Keywords: DNA damage, Icariin, PDE5A, proliferation, spermatogonial stem cells

INTRODUCTION

Male infertility has been a serious issue for human reproduction worldwide, because around 50% of infertile couples are derived from the male factors.1 In North America, Europe, and Australia, the number of male spermatids has been decreased by 59.3% since the 1970s.2 Abnormal sperm parameters and male infertility can be derived from the imbalance of the reactive oxygen species (ROS).3 The treatment for male infertility mainly includes hormones, antioxidants, and traditional Chinese medicine. Notably, traditional Chinese medicine can improve the quality of spermatids.4 A major issue for treating male infertility using hormones is the safety concern.

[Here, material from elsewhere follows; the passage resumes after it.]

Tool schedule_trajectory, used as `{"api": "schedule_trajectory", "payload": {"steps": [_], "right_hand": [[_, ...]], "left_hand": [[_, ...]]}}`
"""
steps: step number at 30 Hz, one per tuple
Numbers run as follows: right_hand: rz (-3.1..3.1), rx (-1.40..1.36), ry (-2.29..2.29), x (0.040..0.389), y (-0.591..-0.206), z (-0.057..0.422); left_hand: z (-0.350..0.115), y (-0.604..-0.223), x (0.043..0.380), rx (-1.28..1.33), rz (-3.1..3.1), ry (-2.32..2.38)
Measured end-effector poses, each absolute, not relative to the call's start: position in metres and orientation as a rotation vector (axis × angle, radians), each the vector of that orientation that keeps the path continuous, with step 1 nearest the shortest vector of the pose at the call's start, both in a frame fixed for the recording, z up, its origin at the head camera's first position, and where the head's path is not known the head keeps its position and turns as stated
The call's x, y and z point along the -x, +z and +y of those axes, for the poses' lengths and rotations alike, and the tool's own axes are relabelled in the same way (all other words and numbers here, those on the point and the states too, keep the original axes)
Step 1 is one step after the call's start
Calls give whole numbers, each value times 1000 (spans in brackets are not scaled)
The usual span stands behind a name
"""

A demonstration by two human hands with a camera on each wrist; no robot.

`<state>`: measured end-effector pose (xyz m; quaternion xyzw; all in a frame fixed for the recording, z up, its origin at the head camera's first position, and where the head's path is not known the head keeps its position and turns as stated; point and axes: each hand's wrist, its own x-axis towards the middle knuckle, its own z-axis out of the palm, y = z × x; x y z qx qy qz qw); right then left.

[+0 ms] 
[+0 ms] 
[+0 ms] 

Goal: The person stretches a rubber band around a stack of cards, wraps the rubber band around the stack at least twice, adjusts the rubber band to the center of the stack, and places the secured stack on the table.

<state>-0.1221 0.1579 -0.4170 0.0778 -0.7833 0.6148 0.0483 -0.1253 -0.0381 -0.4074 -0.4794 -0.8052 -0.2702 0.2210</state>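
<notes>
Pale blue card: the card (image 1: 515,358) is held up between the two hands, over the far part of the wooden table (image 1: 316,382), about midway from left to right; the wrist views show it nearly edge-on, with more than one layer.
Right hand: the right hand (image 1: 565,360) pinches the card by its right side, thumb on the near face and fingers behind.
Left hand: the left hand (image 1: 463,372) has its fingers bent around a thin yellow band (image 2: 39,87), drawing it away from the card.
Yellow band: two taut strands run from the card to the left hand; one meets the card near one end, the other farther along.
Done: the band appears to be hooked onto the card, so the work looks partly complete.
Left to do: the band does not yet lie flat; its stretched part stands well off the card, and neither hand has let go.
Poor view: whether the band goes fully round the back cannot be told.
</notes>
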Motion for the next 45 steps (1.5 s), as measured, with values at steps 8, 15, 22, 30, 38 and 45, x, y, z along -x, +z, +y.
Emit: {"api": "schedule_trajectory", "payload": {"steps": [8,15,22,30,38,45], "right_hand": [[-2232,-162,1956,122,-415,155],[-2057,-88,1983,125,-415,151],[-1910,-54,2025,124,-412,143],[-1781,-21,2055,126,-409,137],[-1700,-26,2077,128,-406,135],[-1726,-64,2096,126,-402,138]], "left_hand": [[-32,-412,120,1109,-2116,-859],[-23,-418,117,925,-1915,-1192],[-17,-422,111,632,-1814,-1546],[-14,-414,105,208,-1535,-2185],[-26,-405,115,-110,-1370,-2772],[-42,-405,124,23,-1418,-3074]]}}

In addition, it remains to be defined about the efficacy of antioxidants to enhance semen qualities and DNA integrity of infertile men.5 Interestingly, traditional Chinese medicine has been employed to treat male infertility for numerous years because of its high safety and efficacy.

Icariin (C33H40O15; molecular weight: 676.67 Da) is derived from Icariin herbal extract,6 and it assumes various kinds of pharmacological activities, including improvement of male reproductive function,7,8,9 antioxidative stress,10,11 anti-tumor,12 anti-aging,13 and anti-inflammation.14 Icariin can activate the NO-cyclic guanosine signaling pathway and improve male erectile dysfunction.15 Icariin has been shown to increase testosterone secretion and reduce ROS damage of mouse testes.16 Nevertheless, the mechanisms by which Icariin mediates mammalian spermatogenesis remained to be clarified.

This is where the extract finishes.